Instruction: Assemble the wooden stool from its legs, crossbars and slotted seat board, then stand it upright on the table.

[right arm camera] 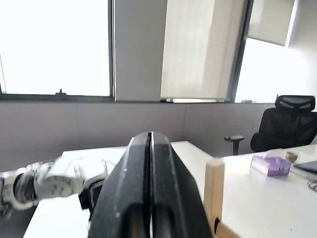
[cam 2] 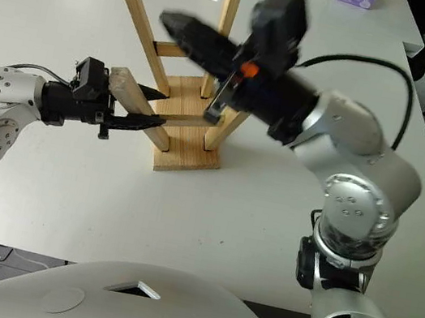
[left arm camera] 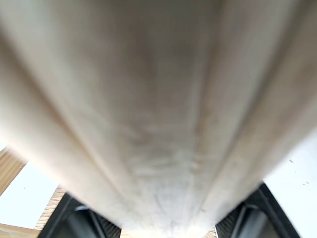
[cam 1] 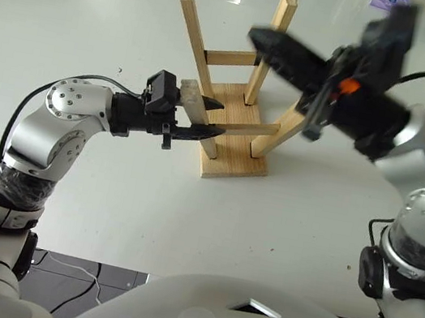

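White table (cam 1: pixel 93 39) carries the stool (cam 1: pixel 278 30) upside down. Its seat board (cam 1: pixel 232 166) lies flat on the table, and the legs (cam 1: pixel 193 28) rise from it, joined by crossbars (cam 1: pixel 229 57).

At the seat board's near-left corner, the left gripper (cam 1: pixel 207 117) has its jaws closed around the near-left leg (cam 1: pixel 194 98), one finger on each side. The head views give us this side-on. The left wrist view adds the close look, with the wood running between two dark fingers (left arm camera: pixel 74 220).

Above the seat board's right side hangs the right gripper (cam 1: pixel 259 37), blurred in the head views. The right wrist view settles what the blur hides: its jaws are pressed together with nothing between them, and a leg's end (right arm camera: pixel 214 188) stands just beside them.
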Controlling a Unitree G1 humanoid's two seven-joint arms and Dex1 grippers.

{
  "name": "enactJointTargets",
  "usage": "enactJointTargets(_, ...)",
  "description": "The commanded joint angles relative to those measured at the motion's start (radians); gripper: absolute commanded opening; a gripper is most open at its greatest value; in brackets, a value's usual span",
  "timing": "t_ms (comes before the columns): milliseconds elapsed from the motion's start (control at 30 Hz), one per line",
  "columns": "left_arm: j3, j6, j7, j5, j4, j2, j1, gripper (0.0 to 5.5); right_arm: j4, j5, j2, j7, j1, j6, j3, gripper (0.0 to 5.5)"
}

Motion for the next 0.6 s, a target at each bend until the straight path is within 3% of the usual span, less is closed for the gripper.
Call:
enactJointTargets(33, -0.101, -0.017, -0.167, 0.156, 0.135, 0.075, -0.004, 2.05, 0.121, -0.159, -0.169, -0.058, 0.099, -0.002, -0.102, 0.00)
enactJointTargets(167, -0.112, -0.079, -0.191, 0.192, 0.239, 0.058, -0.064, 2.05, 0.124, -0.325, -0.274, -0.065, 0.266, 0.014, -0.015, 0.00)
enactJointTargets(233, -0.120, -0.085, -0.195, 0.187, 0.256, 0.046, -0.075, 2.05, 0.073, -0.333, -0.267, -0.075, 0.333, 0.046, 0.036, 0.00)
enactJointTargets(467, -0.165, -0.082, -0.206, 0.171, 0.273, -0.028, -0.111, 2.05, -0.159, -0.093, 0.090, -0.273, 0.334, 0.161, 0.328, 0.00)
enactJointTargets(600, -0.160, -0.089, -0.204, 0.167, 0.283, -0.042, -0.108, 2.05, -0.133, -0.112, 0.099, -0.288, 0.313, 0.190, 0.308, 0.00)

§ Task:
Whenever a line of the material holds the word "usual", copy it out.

§ Answer area:
  "description": "The commanded joint angles relative to those measured at the motion's start (radians); gripper: absolute commanded opening; a gripper is most open at its greatest value; in brackets, a value's usual span",
Motion for the next 0.6 s, a target at each bend until the straight path is within 3% of the usual span, less is closed for the gripper.

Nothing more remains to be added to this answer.